PROBLEM STATEMENT: Copy the material below verbatim from the line with "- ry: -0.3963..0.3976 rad" to the line with "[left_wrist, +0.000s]", both lines included, omitting pictures and every line outside that range.

RAW DATA:

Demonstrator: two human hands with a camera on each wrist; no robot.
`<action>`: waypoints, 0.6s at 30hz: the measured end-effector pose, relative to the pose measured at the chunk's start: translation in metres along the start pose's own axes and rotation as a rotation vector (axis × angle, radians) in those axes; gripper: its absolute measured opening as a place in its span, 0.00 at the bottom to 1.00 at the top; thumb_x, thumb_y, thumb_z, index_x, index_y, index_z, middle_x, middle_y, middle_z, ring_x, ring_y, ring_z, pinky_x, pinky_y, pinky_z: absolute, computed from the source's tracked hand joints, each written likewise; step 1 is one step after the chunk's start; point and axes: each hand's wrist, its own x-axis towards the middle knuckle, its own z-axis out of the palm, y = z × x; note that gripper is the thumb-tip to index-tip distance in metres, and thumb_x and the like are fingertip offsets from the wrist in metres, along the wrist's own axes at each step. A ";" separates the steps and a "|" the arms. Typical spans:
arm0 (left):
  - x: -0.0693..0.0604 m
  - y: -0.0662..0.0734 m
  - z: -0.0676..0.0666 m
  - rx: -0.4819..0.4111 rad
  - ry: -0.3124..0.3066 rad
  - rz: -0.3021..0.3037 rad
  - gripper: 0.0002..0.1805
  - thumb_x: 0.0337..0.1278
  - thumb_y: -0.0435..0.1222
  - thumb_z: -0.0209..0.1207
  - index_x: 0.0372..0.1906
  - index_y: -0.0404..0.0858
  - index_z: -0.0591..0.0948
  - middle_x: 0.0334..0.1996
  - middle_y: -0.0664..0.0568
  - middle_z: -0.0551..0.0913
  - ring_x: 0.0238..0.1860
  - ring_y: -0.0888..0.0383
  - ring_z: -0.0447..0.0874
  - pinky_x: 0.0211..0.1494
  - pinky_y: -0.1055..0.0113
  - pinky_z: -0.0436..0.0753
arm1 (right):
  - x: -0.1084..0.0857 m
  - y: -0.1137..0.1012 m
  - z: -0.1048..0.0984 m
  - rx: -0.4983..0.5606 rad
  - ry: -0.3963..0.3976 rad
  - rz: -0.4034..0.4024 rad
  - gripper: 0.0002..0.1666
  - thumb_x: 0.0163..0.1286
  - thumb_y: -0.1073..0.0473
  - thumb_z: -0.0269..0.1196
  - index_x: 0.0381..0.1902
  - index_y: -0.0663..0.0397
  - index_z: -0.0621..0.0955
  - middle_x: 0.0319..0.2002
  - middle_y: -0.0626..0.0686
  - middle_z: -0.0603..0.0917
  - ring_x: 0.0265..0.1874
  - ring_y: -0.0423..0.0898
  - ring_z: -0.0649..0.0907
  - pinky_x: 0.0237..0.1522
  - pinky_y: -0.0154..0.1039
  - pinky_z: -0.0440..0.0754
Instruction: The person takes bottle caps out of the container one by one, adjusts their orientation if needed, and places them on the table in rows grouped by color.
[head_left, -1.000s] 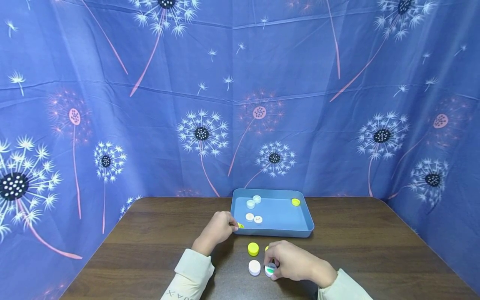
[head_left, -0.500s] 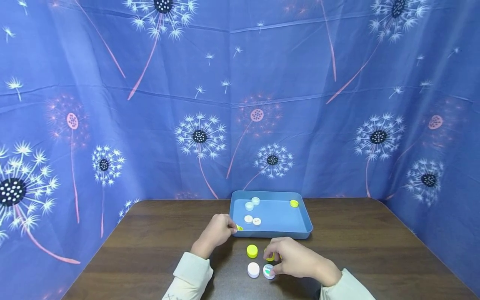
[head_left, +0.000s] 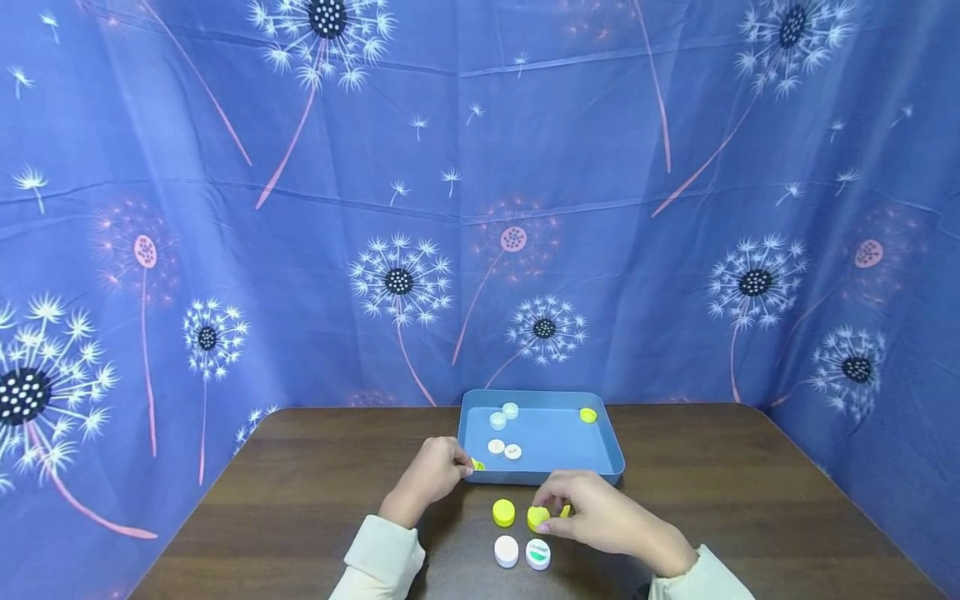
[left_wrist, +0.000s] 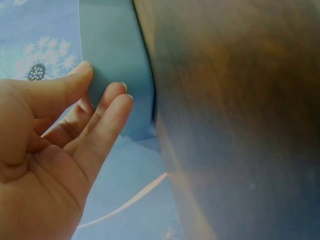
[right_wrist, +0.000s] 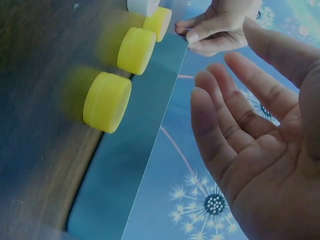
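My left hand pinches the front-left corner of a blue tray; in the left wrist view its thumb and fingers meet at the tray's wall. Over the table in front of the tray, my right hand is around a yellow cap, thumb and fingers apart. The right wrist view shows that palm holding nothing, its fingers loosely bent. Left of it sits another yellow cap; a third yellow cap is partly hidden behind the hand. Nearer me lie a white cap and a white cap with green print.
Inside the tray, two whitish caps lie at the back left and two white caps nearer the front. One yellow cap is at the back right, another by my left hand. A blue dandelion-print cloth hangs behind the table.
My right hand has left the green-printed white cap and moved slightly forward to the yellow cap beyond it. The left hand stays at the tray corner. The head view has tilted a little upward.
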 end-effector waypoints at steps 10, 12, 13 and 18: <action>0.000 -0.008 0.003 -0.016 -0.012 0.027 0.04 0.54 0.27 0.68 0.27 0.37 0.89 0.25 0.59 0.79 0.29 0.65 0.75 0.31 0.71 0.77 | -0.002 0.011 -0.005 0.055 0.132 0.060 0.12 0.67 0.49 0.68 0.47 0.43 0.84 0.42 0.41 0.85 0.40 0.45 0.83 0.40 0.38 0.81; 0.001 -0.008 0.003 -0.024 -0.017 0.021 0.04 0.54 0.27 0.68 0.27 0.37 0.89 0.26 0.59 0.79 0.29 0.65 0.76 0.31 0.71 0.77 | -0.002 0.013 -0.006 0.067 0.153 0.073 0.13 0.67 0.51 0.68 0.48 0.45 0.84 0.44 0.45 0.85 0.41 0.46 0.83 0.40 0.38 0.81; 0.001 -0.007 0.003 -0.029 -0.020 0.018 0.04 0.53 0.27 0.68 0.27 0.37 0.89 0.26 0.59 0.80 0.29 0.65 0.76 0.31 0.71 0.78 | -0.002 0.014 -0.006 0.074 0.161 0.083 0.14 0.67 0.51 0.68 0.49 0.47 0.84 0.45 0.46 0.85 0.42 0.47 0.83 0.41 0.37 0.81; 0.003 -0.005 0.000 -0.035 -0.014 0.019 0.04 0.54 0.27 0.68 0.27 0.36 0.89 0.26 0.59 0.80 0.29 0.64 0.75 0.32 0.69 0.78 | 0.002 0.019 -0.006 0.097 0.200 0.101 0.16 0.66 0.52 0.69 0.52 0.45 0.83 0.48 0.46 0.84 0.45 0.51 0.83 0.42 0.37 0.82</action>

RESPONSE AREA:
  - ry: -0.3963..0.3976 rad
  - rz: -0.4034..0.4024 rad
  - gripper: 0.0002..0.1666
  - thumb_x: 0.0163..0.1286
  - thumb_y: -0.1073..0.0473
  - thumb_z: -0.0269..0.1196
  - index_x: 0.0381..0.1902
  - index_y: -0.0663..0.0397
  - index_z: -0.0621..0.0955
  - middle_x: 0.0319..0.2002
  - middle_y: -0.0626..0.0686
  - middle_z: -0.0603..0.0917
  - ring_x: 0.0265..0.1874
  - ring_y: -0.0423..0.0898
  - ring_z: -0.0649..0.0907
  - pinky_x: 0.0237..0.1522
  - pinky_y: -0.0154..0.1039
  - pinky_z: -0.0440..0.0754
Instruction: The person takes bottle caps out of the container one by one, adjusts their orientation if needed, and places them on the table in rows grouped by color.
[head_left, -1.000s] 
[head_left, -0.500s] 
[head_left, +0.000s] 
[left_wrist, +0.000s] 

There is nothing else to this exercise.